The Buffalo Bills ended the 2019 NFL Draft having selected eight players, included filling major needs along the defensive and offensive lines and finding new blood at tight end and running back. The media was quick to praise the team. Mel Kiper liked “what Buffalo did with its first four picks, using three on players who will directly make [Josh] Allen’s life easier” while Todd McShay lauded Brandon Beane for selecting Ed Oliver, in particular. Opinions taken directly after the draft are one thing, but how did the rookie class fair during the season? Below we review how Buffalo’s rookie class fared, and discuss a bit about what we can expect of them for next season.
DT Ed Oliver
Immediately after the draft, it was almost easy to forget just how raw of a talent Oliver was coming out of the University of Houston. While he was supremely disruptive in college, the tenth overall pick got by mostly on his freakish athleticism and strength for his size. The beginning of the season made that apparent, with Oliver struggling to make much of an impact in either phase, despite disparate flashes. The rookie managed to improve every week, however, which culminated in a performance that bordered on ‘dominant’ against the Dallas Cowboys on Thanksgiving. The flashes of performance became more apparent following the Dallas game, despite the rookie’s snaps being reduced thanks to the breakout experienced by Jordan Phillips. Going into the 2020 season, it’s clear Oliver still needs to work on the technical aspects of his position, but he already has the makings of a strong starter at three-technique defensive tackle.
OT Cody Ford
The former Oklahoma offensive tackle was ranked as a first rounder by many outlets before the draft. However, it was noted how unprepared the rookie was in making the transition to a real NFL blocking scheme. Those fears appear to have been warranted, as Ford struggled to adapt to the pro game for most of the season. The rookie was mostly able to perform well when given a run-blocking assignment, but when lined up in pass protection he struggled anytime he couldn’t get a solid punch on his opponent. His lapses in technique were much more noticeable and poor earlier in the season—so there was improvement—but considering he split time with Ty Nsekhe throughout the season proves that the coaches didn’t view him as improving fast enough. It’s uncertain how the coaches will choose to approach Ford in the upcoming offseason, as he may be kicked inside to guard where his deficiencies could be mitigated.
RB Devin Singletary
The third round was a solid place to take the former FAU runner, and scouting reports agreed that he could be decently productive as a part-time player in the NFL. But once he tore the starting role away from Frank Gore, Singletary proved that he could be much more than that. With a 5.1 per-rush average and 6.7 per-reception average, Singletary was hugely effective in whatever role he was asked to play. Tough to bring down, with great vision, balance and just enough power, Singletary finished third among rookie running backs, and looks like a long-time contributor for the team, even if the Bills draft another runner in 2020.
TE Dawson Knox
In the lead up to the draft, Knox was praised for his athleticism and effort as a blocker, but his limited sample size held him back from being drafted before the third round.
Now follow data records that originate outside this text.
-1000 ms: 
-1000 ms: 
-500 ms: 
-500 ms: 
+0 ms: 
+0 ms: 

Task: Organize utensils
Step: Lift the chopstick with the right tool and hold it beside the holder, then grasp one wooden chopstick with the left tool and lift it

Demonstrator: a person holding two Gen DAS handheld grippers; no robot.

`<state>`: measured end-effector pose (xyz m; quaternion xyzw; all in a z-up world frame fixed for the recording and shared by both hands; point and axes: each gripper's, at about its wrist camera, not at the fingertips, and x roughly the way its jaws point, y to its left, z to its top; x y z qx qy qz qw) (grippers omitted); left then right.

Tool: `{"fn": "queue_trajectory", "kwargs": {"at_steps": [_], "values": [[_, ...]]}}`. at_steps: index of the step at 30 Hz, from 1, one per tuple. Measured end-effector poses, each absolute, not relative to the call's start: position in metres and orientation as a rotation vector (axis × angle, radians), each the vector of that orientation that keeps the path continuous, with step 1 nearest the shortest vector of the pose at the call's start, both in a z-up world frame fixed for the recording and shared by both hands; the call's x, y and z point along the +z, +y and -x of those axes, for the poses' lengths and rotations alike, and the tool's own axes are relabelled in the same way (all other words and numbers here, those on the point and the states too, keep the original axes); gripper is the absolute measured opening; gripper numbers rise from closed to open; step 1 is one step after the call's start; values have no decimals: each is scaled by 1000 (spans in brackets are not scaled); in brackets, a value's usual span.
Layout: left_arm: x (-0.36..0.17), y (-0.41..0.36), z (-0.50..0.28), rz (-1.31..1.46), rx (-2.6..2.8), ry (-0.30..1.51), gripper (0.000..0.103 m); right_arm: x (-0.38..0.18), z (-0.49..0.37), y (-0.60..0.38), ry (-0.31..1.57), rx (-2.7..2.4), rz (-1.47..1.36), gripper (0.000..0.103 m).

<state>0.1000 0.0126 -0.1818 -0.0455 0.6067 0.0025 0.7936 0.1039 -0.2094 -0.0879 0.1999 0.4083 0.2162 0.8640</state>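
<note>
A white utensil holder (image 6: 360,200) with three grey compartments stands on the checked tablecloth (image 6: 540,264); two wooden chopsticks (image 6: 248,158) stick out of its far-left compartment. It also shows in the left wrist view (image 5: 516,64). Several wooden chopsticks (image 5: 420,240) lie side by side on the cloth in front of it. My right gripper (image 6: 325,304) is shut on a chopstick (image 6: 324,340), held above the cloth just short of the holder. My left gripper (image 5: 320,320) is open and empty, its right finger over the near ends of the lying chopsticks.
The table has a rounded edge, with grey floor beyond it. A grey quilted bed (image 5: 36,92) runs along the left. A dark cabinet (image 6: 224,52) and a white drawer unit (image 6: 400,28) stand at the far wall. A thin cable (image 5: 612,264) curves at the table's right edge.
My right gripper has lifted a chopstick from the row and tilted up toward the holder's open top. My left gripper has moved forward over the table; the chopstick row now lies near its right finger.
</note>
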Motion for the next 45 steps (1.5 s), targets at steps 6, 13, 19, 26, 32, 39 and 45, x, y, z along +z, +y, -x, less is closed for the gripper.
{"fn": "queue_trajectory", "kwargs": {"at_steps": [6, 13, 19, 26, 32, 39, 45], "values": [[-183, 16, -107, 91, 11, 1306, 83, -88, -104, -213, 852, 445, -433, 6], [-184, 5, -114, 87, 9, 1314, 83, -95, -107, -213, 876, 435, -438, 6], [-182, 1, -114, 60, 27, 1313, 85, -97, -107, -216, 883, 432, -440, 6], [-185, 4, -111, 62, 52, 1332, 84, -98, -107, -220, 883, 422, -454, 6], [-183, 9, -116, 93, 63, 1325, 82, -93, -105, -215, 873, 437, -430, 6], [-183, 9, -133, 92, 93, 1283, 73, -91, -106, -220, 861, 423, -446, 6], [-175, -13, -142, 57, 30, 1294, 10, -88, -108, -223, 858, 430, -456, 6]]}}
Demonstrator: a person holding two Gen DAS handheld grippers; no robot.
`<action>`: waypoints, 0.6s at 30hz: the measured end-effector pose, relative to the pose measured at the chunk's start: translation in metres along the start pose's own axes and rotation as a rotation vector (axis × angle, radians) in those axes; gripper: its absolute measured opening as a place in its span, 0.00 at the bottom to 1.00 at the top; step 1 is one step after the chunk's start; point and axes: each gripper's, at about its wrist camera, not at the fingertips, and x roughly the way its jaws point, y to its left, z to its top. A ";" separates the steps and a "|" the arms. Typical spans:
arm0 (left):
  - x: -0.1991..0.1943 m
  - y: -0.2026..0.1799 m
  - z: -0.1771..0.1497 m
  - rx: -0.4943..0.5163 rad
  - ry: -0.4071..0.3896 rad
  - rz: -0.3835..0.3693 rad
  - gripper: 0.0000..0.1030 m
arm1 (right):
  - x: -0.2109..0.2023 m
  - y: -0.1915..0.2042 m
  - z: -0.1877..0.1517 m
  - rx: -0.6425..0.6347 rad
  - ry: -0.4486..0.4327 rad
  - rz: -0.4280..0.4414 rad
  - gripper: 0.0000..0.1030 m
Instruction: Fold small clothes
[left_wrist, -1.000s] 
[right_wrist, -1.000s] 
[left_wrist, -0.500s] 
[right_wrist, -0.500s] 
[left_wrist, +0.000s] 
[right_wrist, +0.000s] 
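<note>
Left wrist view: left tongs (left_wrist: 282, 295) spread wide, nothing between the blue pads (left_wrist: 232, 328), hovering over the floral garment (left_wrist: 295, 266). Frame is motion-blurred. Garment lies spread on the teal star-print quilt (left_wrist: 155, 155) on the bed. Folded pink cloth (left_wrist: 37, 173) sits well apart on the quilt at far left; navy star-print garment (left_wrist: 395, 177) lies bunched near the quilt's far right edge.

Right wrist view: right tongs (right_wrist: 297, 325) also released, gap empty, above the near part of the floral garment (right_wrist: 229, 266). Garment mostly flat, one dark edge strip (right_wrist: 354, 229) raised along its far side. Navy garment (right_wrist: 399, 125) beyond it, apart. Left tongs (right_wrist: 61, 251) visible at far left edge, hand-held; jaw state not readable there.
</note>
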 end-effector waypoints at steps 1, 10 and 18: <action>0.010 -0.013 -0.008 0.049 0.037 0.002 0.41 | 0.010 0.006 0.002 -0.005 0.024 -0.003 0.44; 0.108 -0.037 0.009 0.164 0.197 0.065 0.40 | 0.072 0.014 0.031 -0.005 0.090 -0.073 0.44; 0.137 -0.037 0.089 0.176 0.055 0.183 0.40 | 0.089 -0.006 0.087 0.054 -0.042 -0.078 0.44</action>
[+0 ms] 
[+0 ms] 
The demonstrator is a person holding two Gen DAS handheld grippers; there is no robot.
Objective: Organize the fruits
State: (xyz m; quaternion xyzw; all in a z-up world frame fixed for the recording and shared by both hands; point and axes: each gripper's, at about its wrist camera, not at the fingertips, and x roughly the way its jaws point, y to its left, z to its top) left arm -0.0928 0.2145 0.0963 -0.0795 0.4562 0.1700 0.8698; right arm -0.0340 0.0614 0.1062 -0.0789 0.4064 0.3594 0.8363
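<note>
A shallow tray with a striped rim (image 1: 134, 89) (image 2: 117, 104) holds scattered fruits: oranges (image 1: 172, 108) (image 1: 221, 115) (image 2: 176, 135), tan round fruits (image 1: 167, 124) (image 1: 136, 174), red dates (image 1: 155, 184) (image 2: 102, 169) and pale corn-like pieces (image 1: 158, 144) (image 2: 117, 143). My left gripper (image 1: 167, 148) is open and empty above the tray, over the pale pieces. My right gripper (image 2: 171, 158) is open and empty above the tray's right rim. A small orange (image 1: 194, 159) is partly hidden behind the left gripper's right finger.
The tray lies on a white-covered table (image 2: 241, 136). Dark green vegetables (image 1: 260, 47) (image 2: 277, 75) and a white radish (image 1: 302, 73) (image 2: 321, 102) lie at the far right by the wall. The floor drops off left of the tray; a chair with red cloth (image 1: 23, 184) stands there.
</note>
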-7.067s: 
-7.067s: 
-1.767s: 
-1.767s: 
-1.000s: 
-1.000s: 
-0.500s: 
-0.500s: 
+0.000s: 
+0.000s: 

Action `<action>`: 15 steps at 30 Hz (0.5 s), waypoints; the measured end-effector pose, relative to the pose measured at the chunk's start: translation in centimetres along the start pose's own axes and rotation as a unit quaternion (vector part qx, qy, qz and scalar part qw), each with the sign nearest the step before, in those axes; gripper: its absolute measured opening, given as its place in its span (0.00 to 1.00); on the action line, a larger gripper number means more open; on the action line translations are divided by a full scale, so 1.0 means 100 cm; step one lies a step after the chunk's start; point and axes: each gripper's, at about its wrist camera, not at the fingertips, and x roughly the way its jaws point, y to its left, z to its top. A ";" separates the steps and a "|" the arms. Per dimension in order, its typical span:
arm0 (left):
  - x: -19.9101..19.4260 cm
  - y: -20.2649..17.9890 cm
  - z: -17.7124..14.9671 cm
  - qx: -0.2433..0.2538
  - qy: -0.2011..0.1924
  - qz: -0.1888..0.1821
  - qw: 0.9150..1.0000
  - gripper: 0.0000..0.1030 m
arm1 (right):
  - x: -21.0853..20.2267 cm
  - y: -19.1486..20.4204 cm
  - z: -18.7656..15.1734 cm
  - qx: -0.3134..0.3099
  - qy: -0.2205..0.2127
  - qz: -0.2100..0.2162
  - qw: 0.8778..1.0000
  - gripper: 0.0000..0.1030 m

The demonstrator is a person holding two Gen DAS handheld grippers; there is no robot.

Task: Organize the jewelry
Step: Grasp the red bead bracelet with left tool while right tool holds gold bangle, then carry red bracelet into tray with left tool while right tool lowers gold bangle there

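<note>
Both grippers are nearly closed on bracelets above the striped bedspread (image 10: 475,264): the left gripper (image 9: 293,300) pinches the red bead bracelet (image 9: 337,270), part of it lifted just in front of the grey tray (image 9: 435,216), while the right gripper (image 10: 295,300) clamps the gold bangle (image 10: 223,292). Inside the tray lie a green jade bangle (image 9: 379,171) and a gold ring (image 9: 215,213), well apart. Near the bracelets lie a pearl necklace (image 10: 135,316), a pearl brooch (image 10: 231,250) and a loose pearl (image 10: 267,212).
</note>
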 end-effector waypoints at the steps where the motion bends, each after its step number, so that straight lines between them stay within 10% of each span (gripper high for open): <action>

Originally expected to compete for a backup role, Tyler Kroft’s injury—and a strong preseason by Knox—thrust the rookie into a starting role. While the tight end didn’t respond to the opportunity with domination, he did become a contributor to the offense as both a receiver and a blocker. He averaged about 2 catches and 24 yards a game and was often a check-down option for his quarterback. Tight ends rarely contribute in their first year, but Knox was 23rd in the NFL in receiving yards for his position, and second among rookies. If the former third-round pick can work on his craft and his body in the offseason, he could grab the starting role and look to break out next season.
LB Vosean Joseph
Unfortunately, the linebacker was placed on IR back in August with a shoulder injury. He never saw the field all season. He should expect to compete for a spot on the team in 2020, and may even be a candidate to replace Lorenzo Alexander’s snaps.
S Jaquan Johnson
Johnson saw minimal snaps on defense outside of the meaningless Week 17 against the New York Jets. However, he was able to carve out a significant role for himself on special teams. With two solid starters directly ahead of him, expectations won’t likely rise much higher for the former sixth-round pick.
TE Tommy Sweeney
Owing to Tyler Kroft’s early-season foot injury, Sweeney was able to see the field in a handful of early games, catching three passes, but mostly acting as a blocker. When Kroft returned, Sweeney was inactive most games. That changed in Buffalo’s final game against the New York Jets, the rookie tight end made the best of increased playing time, finishing with 5 catches for 76 yards. It remains to be seen what the team will do with their four tight ends in 2020, but Sweeney has shown enough flashes that it wouldn’t be out of the question for the young player to see more time on the field.
DE Darryl Johnson Jr.
The breakout star of training camp and the preseason, Johnson was a core special teamer while seeing about 21 percent snaps on defense throughout the season. It was difficult for the rookie to do much with those limited snaps, and he only ended up finishing with ten tackles and one sack on the season. It’s clear that while Johnson offers some juice against the pass, his ability to anchor against the run is severely lacking and was a clear weakness in his game. The defensive end position is expected to see some turnover this season, so Johnson should be expected to compete for a backup, or maybe even a starting role in the 2020 offseason.